— YOUR GOAL —
Bring together copies of the lines in the data below that contain the word "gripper".

— DATASET EXTRACT —

——

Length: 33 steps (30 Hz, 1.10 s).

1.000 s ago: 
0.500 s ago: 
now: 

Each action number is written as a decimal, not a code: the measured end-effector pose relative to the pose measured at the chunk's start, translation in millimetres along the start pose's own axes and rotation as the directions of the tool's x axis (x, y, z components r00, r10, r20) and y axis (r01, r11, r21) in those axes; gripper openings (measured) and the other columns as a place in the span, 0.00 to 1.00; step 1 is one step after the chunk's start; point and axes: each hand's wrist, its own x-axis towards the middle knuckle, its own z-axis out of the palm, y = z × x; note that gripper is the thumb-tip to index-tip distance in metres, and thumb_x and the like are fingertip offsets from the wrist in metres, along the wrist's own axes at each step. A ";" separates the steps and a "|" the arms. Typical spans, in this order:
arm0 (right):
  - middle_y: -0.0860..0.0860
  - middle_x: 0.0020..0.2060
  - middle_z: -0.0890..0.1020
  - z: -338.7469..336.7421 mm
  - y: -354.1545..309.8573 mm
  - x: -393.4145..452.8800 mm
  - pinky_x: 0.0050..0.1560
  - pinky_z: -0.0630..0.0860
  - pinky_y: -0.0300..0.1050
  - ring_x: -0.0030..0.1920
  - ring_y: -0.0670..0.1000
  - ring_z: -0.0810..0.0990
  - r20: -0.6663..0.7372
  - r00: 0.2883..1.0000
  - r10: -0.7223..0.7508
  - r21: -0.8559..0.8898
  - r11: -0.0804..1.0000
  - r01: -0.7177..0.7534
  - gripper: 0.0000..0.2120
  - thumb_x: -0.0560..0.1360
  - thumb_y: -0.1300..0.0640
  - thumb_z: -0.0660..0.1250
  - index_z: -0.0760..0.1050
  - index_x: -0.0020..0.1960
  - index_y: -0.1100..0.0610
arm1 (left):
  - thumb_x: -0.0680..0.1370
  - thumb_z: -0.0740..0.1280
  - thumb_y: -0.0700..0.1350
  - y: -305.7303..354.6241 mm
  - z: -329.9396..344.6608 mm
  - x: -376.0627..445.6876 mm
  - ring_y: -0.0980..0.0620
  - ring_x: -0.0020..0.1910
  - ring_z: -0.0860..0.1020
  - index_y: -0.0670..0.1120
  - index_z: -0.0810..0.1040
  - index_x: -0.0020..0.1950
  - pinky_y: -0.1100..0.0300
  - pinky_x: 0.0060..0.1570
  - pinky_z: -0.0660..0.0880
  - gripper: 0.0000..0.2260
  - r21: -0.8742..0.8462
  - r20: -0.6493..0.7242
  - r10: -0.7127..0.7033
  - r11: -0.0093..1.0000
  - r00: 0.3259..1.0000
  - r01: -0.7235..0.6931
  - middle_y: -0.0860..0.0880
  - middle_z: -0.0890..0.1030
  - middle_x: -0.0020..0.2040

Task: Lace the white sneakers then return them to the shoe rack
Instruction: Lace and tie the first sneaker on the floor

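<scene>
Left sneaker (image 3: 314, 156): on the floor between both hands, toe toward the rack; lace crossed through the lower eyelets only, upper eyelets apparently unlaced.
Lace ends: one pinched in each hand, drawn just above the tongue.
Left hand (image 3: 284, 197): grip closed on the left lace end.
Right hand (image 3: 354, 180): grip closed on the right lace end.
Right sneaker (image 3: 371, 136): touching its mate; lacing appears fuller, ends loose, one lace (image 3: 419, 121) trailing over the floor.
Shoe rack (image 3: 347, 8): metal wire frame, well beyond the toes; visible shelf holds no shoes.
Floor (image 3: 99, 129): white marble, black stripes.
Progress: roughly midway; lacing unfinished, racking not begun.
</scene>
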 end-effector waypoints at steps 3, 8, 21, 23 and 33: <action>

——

— YOUR RESPONSE —
Each action number is written as a decimal, not a code: the measured end-effector pose relative to the pose measured at the chunk's start, translation in millimetres along the start pose's own axes and rotation as the directions of the tool's x axis (x, y, z components r00, r10, r20) and y axis (r01, r11, r21) in those axes; gripper openings (measured) and the other columns as a place in the span, 0.00 to 1.00; step 1 is one step after the chunk's start; point and axes: each hand's wrist, its own x-axis towards the middle knuckle, its own z-axis out of the palm, y = z × x; note that gripper is the thumb-tip to index-tip distance in metres, and thumb_x and the like are fingertip offsets from the wrist in metres, along the wrist's own axes at each step. A ";" separates the steps and a "|" the arms. Typical spans, in this order:
  - gripper: 0.0000..0.2120
  - gripper: 0.0000..0.2260

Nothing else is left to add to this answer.